A casual observer of Wednesday’s House Energy and Commerce subcommittee hearing might think insulin prices just go up by themselves.
After all, the key industry executives filed opening statements to the congressional panel outlining patient-assistance programs, coupons and discounts — a range of price reductions that might make one think this life-or-death diabetes medication is easily affordable to the patients who need it.
In fact, the price of insulin nearly doubled from 2012 to 2016 alone, triggering national headlines about the resulting hardships — sometimes deadly — suffered by people with the Type I-version of the condition who are left to ration insulin because it is too expensive for them to use as prescribed.
The three drug manufacturers that make insulin — Eli Lilly, Novo Nordisk and Sanofi — joined three pharmacy benefit managers — CVS Caremark, Express Scripts and OptumRx — to testify before the Oversight and Investigations panel at its second hearing probing the corporate maneuvers behind the skyrocketing costs.

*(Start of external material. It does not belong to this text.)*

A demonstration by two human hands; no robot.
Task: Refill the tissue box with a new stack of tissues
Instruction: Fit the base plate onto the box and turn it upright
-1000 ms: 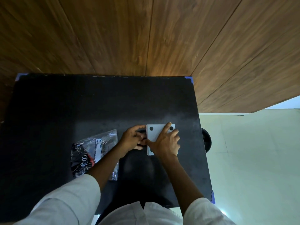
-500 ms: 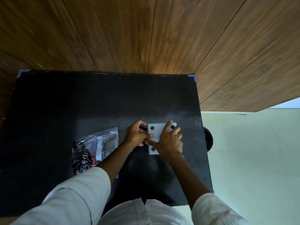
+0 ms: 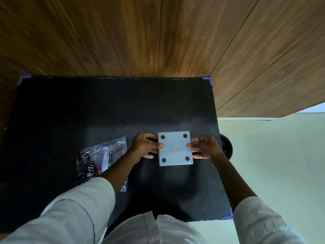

Pharmacy benefit managers, or PBMs, are the go-between companies that negotiate with drugmakers on which medicines will make insurance plans’ lists of covered drugs and how much insurers’ plans will pay for them.
The subcommittee members came looking for a fight. The often-contentious hearing featured Republicans and Democrats alike hammering the witnesses about prices, repeatedly asking questions: Why not just lower the list price? Do you really think the market is working? How do you sleep at night?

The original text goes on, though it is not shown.